As part of the commemoration ritual during the Green week, in Ukraine graves would be decorated with green branches of linden, willow, maple and other plants. Private homes were adorned in a similar way. The most popular plant for this purpose was sweet flag, which was considered to have magical properties, functioning as an amulet against evil forces, and could also be used for covering floors. Other plants used for house decoration during the feast were thymus, lovage, carex, ash, oak, walnut etc. Green branches could also be placed on garden plots to provide good harvest, and in Podolia they would be thrown into wells to attract rainfall. In some Ukrainian villages the tradition of blessing wells on Green holidays exists to this day.

After the Pentecost service, Ukrainian peasants would go into the fields together with a parish priest, who performed a blessing ritual over each plot of land in order to protect the harvest from hail and fire. In some localities a cross would be dug into the earth to prevent hailstorms. If the procession passed a roadside cross, the priest would say a prayer commemoration the person who had paid for its erection. Sometimes a few stalks of rye or wheat would be tied together, as it was believed to stimulate growth. In some places the procession would produce noise to expel evil forces from the fields.

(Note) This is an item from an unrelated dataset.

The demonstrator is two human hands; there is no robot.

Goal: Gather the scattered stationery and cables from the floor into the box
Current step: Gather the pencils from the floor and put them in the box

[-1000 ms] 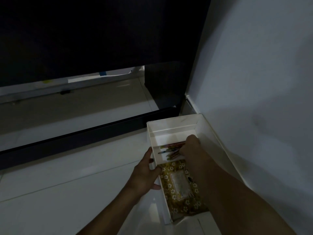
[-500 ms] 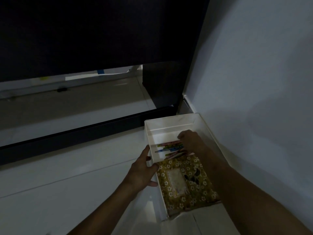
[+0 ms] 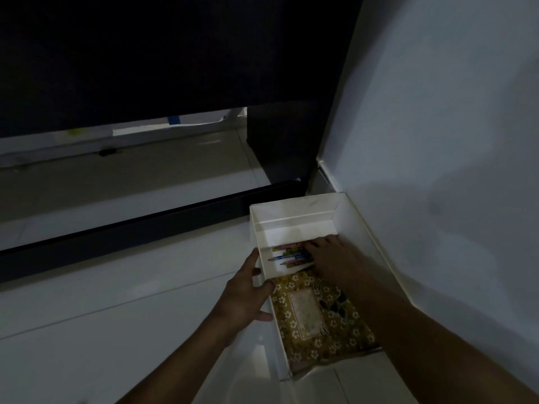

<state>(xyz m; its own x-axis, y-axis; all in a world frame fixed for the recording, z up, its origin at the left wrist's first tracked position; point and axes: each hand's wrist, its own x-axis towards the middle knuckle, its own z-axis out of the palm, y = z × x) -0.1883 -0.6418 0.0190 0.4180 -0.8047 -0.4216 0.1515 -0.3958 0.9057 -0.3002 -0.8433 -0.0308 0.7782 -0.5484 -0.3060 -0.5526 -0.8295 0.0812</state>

== Association with rusalki ==

The rusalki are nature spirits (navki, mavki) associated with green week traditions. They derived their name from Rusalii, another name for the holidays. Some believe they were associated with deceased family members, or perhaps only unclean dead. Sometimes an honored birch tree would be named for a rusalka as part of green week. Some of the rites of green week (like making offerings of eggs and garlands) were thought to placate the rusalki so they would stay away from the village's agricultural fields for the season and not bring them harm. In Ukraine it was believed that bread baked on Saturday during the Green week was the best for accommodating rusalki and mavki. Rusalki are also associated with water and fertility, and so may be invoked during green week in an attempt to bring their moisture and vigor to the fields. During green week, rusalki are believed to be more active, making them a greater threat to villagers. One precaution villagers take during this week is to avoid swimming, because rusalki are thought to live in the water and could drown passersby.

== Related observances ==

There is a similar holiday celebrating Pentecost in Romania, called Rusalii. There are also similar Germanic traditions, for example, Pfingstbaumpflanzen in Germany. In modern-day Poland it is celebrated along with Pentecost Sunday as Zielone Świątki.